## Dataset content
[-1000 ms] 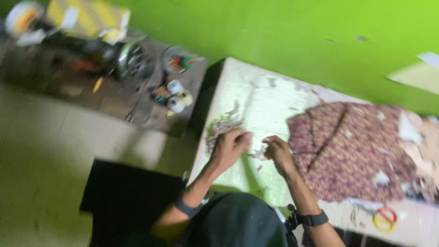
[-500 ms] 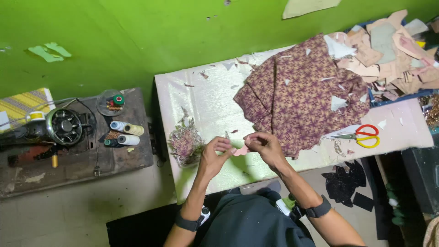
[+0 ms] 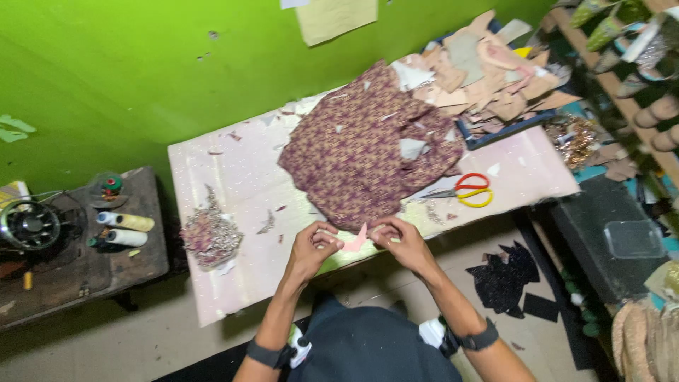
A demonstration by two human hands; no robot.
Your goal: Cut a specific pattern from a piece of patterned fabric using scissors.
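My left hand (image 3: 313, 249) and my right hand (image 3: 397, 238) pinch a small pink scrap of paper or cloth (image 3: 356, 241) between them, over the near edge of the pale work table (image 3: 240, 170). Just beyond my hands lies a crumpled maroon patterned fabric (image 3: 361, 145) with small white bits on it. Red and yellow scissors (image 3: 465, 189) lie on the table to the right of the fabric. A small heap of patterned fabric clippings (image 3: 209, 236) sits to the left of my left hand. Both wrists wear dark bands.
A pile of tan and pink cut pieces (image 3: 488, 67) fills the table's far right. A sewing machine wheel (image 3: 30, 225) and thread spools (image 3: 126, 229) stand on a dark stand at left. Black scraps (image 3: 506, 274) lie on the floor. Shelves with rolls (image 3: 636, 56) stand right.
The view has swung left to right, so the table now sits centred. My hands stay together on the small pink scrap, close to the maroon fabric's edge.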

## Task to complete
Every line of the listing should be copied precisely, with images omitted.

## Problem solution
[-1000 ms] 
[-500 ms] 
[+0 ms] 
A demonstration by two human hands; no robot.
Your goal: Cut a specific pattern from a piece of patterned fabric using scissors.
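My left hand (image 3: 313, 249) and my right hand (image 3: 397, 238) pinch a small pink scrap of paper or cloth (image 3: 356, 241) between them, over the near edge of the pale work table (image 3: 240, 170). Just beyond my hands lies a crumpled maroon patterned fabric (image 3: 361, 145) with small white bits on it. Red and yellow scissors (image 3: 465, 189) lie on the table to the right of the fabric. A small heap of patterned fabric clippings (image 3: 209, 236) sits to the left of my left hand. Both wrists wear dark bands.
A pile of tan and pink cut pieces (image 3: 488, 67) fills the table's far right. A sewing machine wheel (image 3: 30, 225) and thread spools (image 3: 126, 229) stand on a dark stand at left. Black scraps (image 3: 506, 274) lie on the floor. Shelves with rolls (image 3: 636, 56) stand right.
The view has swung left to right, so the table now sits centred. My hands stay together on the small pink scrap, close to the maroon fabric's edge.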

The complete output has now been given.